**Work order**
A verbatim copy of all the data is required; the pictures should not appear in it.

**Available data**
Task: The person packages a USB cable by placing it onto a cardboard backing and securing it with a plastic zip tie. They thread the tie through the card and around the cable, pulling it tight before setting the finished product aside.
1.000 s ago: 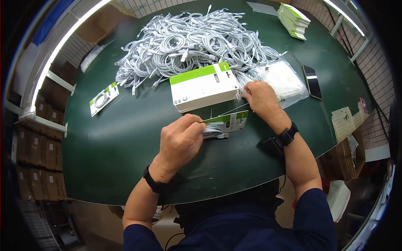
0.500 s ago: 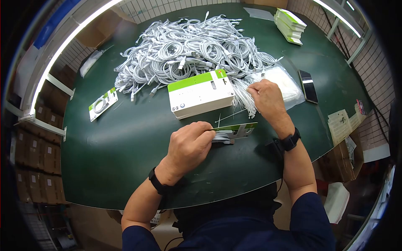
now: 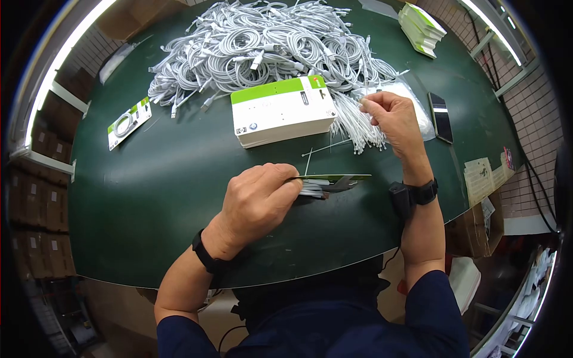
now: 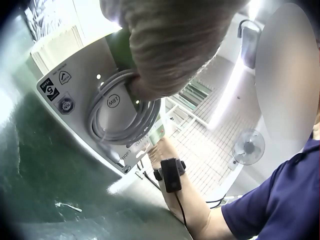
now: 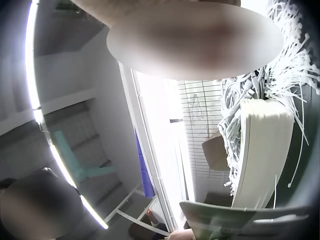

**Solution to the problem**
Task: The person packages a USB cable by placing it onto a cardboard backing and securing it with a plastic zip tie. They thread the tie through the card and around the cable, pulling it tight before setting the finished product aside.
1.000 s ago: 
0.500 s ago: 
now: 
now: 
now: 

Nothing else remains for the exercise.